Лицо, на то уполномоченное, представилось лейтенантом Новиковым, следователем уголовного розыска. Однако, вопреки обывательским представлениям, интересовали лейтенанта не свидетельские показания или волосок с костюма погибшего, а вполне законные документы. Причем самые разные, и годичной давности, и подписанные в день смерти. А еще, кроме подписи покойного ныне мэра, интересовала его печать или печати, которыми эта самая подпись удостоверялась.
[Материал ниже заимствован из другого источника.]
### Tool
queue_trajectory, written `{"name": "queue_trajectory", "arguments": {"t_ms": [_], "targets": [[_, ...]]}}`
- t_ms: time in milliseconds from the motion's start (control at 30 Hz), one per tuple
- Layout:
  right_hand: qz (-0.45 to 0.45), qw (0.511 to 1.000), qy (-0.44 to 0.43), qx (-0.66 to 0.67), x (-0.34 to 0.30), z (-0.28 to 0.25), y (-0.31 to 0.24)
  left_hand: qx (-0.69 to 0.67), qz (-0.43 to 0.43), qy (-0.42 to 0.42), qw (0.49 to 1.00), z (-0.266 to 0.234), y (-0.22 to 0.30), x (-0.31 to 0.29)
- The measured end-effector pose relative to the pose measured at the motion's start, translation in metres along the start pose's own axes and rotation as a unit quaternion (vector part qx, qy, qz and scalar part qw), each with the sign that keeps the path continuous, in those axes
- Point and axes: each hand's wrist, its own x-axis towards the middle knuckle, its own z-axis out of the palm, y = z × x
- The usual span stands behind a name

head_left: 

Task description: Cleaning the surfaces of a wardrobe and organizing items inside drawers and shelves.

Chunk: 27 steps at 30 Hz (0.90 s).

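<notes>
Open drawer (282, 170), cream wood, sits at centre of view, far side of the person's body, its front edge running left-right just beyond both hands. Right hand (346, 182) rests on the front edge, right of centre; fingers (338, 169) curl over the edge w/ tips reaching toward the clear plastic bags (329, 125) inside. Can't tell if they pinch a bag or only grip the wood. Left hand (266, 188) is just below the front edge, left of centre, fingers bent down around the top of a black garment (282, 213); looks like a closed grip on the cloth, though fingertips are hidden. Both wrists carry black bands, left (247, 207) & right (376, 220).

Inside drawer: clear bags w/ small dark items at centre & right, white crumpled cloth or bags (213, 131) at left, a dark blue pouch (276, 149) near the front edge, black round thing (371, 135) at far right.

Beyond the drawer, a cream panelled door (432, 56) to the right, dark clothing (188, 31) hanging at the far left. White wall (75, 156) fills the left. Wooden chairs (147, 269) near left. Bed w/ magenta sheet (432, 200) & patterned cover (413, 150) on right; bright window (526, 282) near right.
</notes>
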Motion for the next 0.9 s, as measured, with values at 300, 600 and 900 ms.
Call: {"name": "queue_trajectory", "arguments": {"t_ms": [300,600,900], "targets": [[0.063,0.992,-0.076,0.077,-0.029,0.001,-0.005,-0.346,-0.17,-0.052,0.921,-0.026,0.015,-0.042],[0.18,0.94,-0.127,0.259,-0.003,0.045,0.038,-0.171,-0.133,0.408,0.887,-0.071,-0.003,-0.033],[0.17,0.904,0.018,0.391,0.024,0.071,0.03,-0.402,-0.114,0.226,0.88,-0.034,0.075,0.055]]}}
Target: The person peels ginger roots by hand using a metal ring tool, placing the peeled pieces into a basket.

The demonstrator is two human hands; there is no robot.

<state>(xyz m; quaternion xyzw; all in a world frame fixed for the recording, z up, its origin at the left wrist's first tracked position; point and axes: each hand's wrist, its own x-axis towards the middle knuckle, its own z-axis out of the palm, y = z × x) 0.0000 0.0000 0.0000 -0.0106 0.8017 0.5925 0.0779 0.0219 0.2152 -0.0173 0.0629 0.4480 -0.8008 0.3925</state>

Удивленная про себя, но внешне невозмутимая секретарша, приятная дама неопределенно-ухоженного возраста, охотно предоставила все требуемое (черта с два она бы отдала бумажки, если бы не звонок ответственному секретарю с самого верха). Более того, по привычке предложила чай или кофе. Но юный лейтенант ни чаем, на кофе не заинтересовался, а вместо этого сел писать протокол изъятия соответствующих документов. А также 3 (трех) оттисков с каждой печати. Галине Кузьминичне же и отловленным в коридоре понятым предложил на каждом из этих листков с оттисками расписаться, что все трое и сделали, указав в скобочках свою фамилию, инициалы и должность. Понятыми оказались две девицы, возвращающиеся из, пардон, туалета в родную бухгалтерию, и глаза у них при процедуре изъятия были больше и круглее Большой городской печати.
Лейтенант Новиков, надо сказать, только недавно попал в уголовный розыск, всех процессуальных тонкостей, как и психологии следствия, ещё не освоил, а потому пока больше верил человеческому слову, чем бумажкам. Когда Галина Кузьминична документы подписала и отдала, он прямо спросил у нее, кому принадлежала подпись на вот этом документе — и показал ксерокопию.